Work instruction
The reply is to be an exact repetition of the entries that follow, with each picture left out.

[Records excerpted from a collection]
=== Section Start ===
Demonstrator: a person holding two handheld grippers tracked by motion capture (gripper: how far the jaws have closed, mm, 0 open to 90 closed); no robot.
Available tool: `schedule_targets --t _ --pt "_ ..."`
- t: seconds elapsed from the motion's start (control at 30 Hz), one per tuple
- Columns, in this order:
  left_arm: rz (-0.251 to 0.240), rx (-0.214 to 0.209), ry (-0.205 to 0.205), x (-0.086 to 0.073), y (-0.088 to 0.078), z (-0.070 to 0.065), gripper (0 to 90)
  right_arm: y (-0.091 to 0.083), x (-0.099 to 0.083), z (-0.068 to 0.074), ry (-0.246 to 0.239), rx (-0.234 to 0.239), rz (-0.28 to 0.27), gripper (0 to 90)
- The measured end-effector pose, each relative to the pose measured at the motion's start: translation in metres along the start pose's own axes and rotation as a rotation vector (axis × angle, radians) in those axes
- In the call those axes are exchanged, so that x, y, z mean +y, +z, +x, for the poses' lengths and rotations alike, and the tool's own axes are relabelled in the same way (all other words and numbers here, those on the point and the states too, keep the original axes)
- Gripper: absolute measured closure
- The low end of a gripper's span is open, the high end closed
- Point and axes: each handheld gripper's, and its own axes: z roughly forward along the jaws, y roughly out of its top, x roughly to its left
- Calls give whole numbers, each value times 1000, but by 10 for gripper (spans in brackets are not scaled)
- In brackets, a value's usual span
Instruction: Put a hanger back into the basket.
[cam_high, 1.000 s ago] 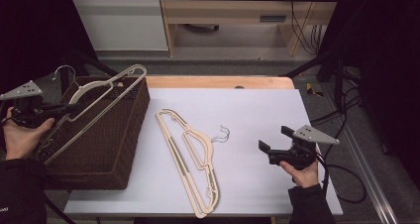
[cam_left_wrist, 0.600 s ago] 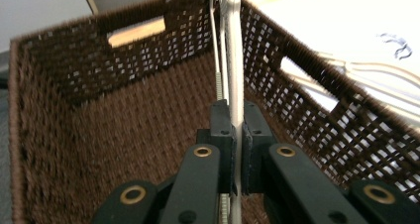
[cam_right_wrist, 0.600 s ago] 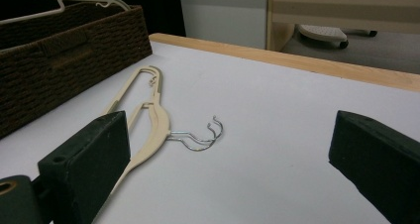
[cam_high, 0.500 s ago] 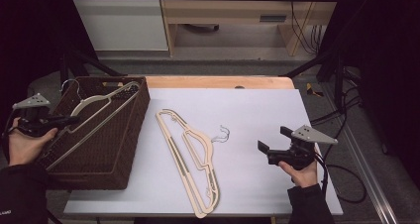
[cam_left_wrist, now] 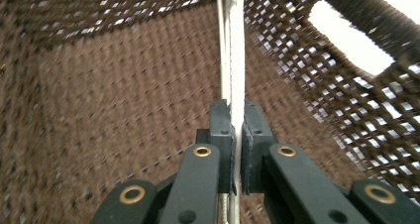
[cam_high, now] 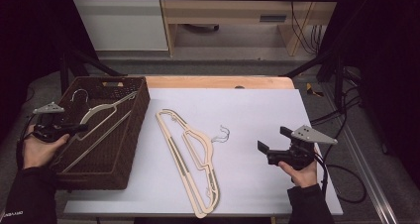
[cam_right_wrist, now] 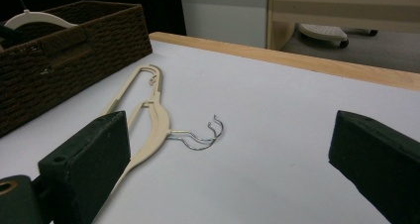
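Item 1, left side: left gripper (cam_high: 74, 129), held low inside the wicker basket (cam_high: 130, 135), jaws clamped on the lower bar of a cream hanger (cam_high: 101, 122). The left gripper view confirms the grip: both pads pinch the pale bar (cam_left_wrist: 234, 75), which runs straight away from the jaws toward the basket's far wall. Hanger's long axis lies diagonally in the basket, hook (cam_high: 79, 93) at the far left corner, opposite end near the front. It appears almost settled; the likely next step is to let go.

Item 2, centre: two more cream hangers (cam_high: 190, 157), stacked on the white table (cam_high: 257, 110), long axis running from far left to near right, wire hooks (cam_high: 221, 134) pointing right, toward the right gripper.

Item 3, right side: right gripper (cam_high: 263, 150), jaws wide apart and holding nothing, hovering just above the table. The stacked hangers lie to its left, hooks nearest it. The right hand is plainly the closer one for the next pick; the left is occupied in the basket.
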Motion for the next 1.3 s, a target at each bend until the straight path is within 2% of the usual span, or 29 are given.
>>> schedule_targets --t 0.13,0.17,0.2,0.37,0.5,0.53,0.57,0.8,0.83,1.1,1.3 --pt "22 40 -5 -1 2 -1 851 1 0 0 -1 0 2 29" --pt "40 79 -8 -2 3 -1 841 1 0 1 -3 1 1 29" --pt "40 79 -8 -2 3 -1 836 1 -1 1 -4 2 3 29" --pt "52 147 -20 -3 3 2 817 2 -1 2 -1 -2 4 29" --pt "49 182 -51 -3 2 4 801 1 -1 2 1 -1 5 29" --pt "74 200 -46 -3 1 7 800 2 -1 2 -2 1 3 29" --pt "78 209 -56 -4 1 8 799 2 -1 2 -3 0 2 29" --pt "102 250 -94 -5 3 13 740 3 -1 3 -6 3 4 29" --pt "108 266 -103 -6 4 14 729 3 -1 3 -6 3 5 29" --pt "125 276 -134 -7 6 17 644 2 -1 3 -4 4 4 29" --pt "148 277 -152 -8 10 19 525 2 -1 3 -4 3 5 29"
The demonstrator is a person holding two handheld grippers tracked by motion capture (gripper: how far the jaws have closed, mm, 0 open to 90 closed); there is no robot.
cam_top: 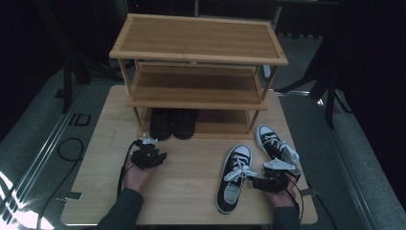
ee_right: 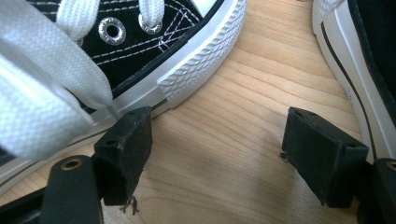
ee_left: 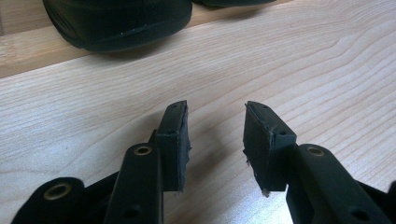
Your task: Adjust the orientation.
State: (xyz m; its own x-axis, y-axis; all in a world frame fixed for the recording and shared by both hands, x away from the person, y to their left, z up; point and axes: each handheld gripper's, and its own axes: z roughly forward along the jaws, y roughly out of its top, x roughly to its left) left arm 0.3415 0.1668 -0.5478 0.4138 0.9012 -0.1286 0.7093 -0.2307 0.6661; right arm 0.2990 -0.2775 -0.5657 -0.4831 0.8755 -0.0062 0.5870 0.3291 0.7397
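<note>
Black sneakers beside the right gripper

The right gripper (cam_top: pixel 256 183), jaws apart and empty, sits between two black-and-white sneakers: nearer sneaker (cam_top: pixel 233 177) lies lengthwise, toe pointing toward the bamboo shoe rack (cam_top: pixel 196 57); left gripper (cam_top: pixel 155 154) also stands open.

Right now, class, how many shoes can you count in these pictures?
4. Two plain black shoes stand side by side on the wooden rack's bottom shelf; two black-and-white lace-up sneakers lie on the table.
</note>
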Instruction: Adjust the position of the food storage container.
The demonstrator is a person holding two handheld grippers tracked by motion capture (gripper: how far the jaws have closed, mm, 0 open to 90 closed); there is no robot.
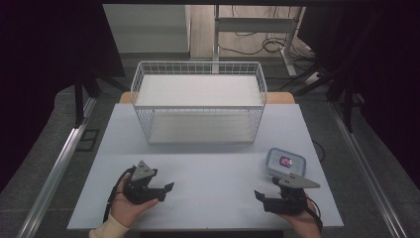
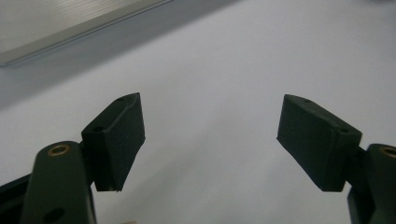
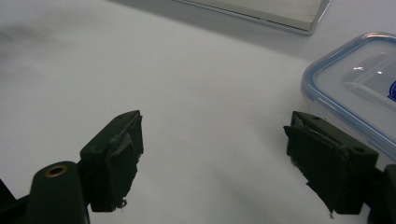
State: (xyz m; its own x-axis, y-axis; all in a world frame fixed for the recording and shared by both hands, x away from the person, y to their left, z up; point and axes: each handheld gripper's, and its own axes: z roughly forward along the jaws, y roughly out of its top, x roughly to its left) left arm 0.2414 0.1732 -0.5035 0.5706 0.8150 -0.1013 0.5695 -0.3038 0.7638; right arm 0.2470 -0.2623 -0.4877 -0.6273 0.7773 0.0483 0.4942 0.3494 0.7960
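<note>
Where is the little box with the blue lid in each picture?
High view: the box with the blue lid sits on the table's right side, just beyond the right claw.
Left gripper view: not in it.
Right gripper view: at the right edge, beside the right-hand jaw.
Shared landmark: the pale table, also under the jaws in both gripper views.

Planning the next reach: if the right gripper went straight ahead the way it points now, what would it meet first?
Probably bare table. The right gripper is open over the white surface; the blue-rimmed container lies beside its line, touching or nearly touching one jaw. Depth is unclear.
</note>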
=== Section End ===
Written answer
Demonstrator: a person holding two handheld grippers tracked by motion capture (gripper: how far the jaws have closed, mm, 0 open to 90 closed); no robot.
Available tool: `schedule_targets --t _ --pt "_ ..."`
- t: seconds elapsed from the motion's start (control at 30 Hz), one per tuple
- Columns, in this order:
  left_arm: rz (-0.251 to 0.240), rx (-0.214 to 0.209), ry (-0.205 to 0.205), x (-0.086 to 0.073), y (-0.088 to 0.078), z (-0.070 to 0.065), gripper (0 to 90)
  right_arm: y (-0.091 to 0.083), x (-0.099 to 0.083), z (-0.068 to 0.074), ry (-0.246 to 0.239), rx (-0.234 to 0.239), rz (-0.28 to 0.27), gripper (0 to 90)
- The measured end-effector pose, each relative to the pose measured at the motion's start: translation in metres along the start pose's own axes and rotation as a rotation vector (axis × angle, radians) in those axes
- In the call those axes are exchanged, so that x, y, z mean +y, +z, +x, for the poses' lengths and rotations alike, and the tool's own axes are relabelled in the same way (all other words and numbers here, those on the point and the states too, keep the original axes)
- Gripper: absolute measured closure
- The low end of a gripper's span is open, the high end closed
- Point and axes: each handheld gripper's, and its own axes: z roughly forward along the jaws, y roughly out of its top, x roughly to its left
- Calls give whole numbers, each value times 1000, but by 10 for gripper (spans in brackets are not scaled)
- In brackets, a value's usual span
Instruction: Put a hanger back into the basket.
[cam_high, 1.000 s ago] 
[cam_left_wrist, 0.600 s ago] 
[cam_right_wrist, 0.600 s ago] 
[cam_high, 0.500 s ago] 
[cam_left_wrist, now] 
[cam_high, now] 
[cam_right_wrist, now] 
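Item 1, left side: left gripper (cam_high: 74, 129), held low inside the wicker basket (cam_high: 130, 135), jaws clamped on the lower bar of a cream hanger (cam_high: 101, 122). The left gripper view confirms the grip: both pads pinch the pale bar (cam_left_wrist: 234, 75), which runs straight away from the jaws toward the basket's far wall. Hanger's long axis lies diagonally in the basket, hook (cam_high: 79, 93) at the far left corner, opposite end near the front. It appears almost settled; the likely next step is to let go.

Item 2, centre: two more cream hangers (cam_high: 190, 157), stacked on the white table (cam_high: 257, 110), long axis running from far left to near right, wire hooks (cam_high: 221, 134) pointing right, toward the right gripper.

Item 3, right side: right gripper (cam_high: 263, 150), jaws wide apart and holding nothing, hovering just above the table. The stacked hangers lie to its left, hooks nearest it. The right hand is plainly the closer one for the next pick; the left is occupied in the basket.
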Motion for the next 1.3 s, a target at each bend until the straight path is within 2% of the usual span, or 29 are given.
>>> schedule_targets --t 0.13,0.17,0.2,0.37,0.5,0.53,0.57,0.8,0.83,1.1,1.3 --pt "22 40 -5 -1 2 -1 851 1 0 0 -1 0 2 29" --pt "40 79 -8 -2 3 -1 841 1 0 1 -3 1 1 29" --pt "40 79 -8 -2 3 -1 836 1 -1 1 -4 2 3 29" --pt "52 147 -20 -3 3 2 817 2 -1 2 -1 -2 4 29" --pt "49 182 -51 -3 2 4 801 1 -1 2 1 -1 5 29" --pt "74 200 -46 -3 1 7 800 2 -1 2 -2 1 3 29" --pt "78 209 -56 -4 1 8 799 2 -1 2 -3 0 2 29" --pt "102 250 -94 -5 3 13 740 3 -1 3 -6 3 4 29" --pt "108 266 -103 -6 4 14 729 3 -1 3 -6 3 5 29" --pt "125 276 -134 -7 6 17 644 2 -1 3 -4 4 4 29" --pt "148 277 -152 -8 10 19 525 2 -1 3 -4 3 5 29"
The demonstrator is a person holding two handheld grippers tracked by motion capture (gripper: how far the jaws have closed, mm, 0 open to 90 closed); there is no robot.
cam_top: 
ee_right: 
ee_left: 
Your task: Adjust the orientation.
State: (xyz m; its own x-axis, y-axis; all in a world frame fixed for the recording and shared by both hands, x away from the person, y to their left, z up; point and axes: each handheld gripper's, and its own axes: z roughly forward along the jaws, y roughly out of its top, x roughly to its left) left arm 0.3415 0.1668 -0.5478 0.4138 0.9012 -0.1286 0.7093 -0.2307 0.6661; right arm 0.2990 -0.2775 -0.5657 -0.4831 0.8755 -0.0062 0.5870 0.3291 0.7397
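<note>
Black sneakers beside the right gripper

The right gripper (cam_top: pixel 256 183), jaws apart and empty, sits between two black-and-white sneakers: nearer sneaker (cam_top: pixel 233 177) lies lengthwise, toe pointing toward the bamboo shoe rack (cam_top: pixel 196 57); left gripper (cam_top: pixel 155 154) also stands open.

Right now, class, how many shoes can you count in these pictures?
4. Two plain black shoes stand side by side on the wooden rack's bottom shelf; two black-and-white lace-up sneakers lie on the table.
</note>
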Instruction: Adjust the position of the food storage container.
The demonstrator is a person holding two handheld grippers tracked by motion capture (gripper: how far the jaws have closed, mm, 0 open to 90 closed); there is no robot.
State: (xyz m; its own x-axis, y-axis; all in a world frame fixed for the recording and shared by both hands, x away from the person, y to their left, z up; point and axes: each handheld gripper's, and its own axes: z roughly forward along the jaws, y roughly out of its top, x roughly to its left) left arm 0.2414 0.1732 -0.5035 0.5706 0.8150 -0.1013 0.5695 -0.3038 0.7638; right arm 0.2470 -0.2623 -0.4877 -0.6273 0.7773 0.0483 0.4942 0.3494 0.7960
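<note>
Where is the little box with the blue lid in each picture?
High view: the box with the blue lid sits on the table's right side, just beyond the right claw.
Left gripper view: not in it.
Right gripper view: at the right edge, beside the right-hand jaw.
Shared landmark: the pale table, also under the jaws in both gripper views.

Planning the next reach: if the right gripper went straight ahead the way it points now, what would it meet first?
Probably bare table. The right gripper is open over the white surface; the blue-rimmed container lies beside its line, touching or nearly touching one jaw. Depth is unclear.
</note>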

The work on the exercise is done.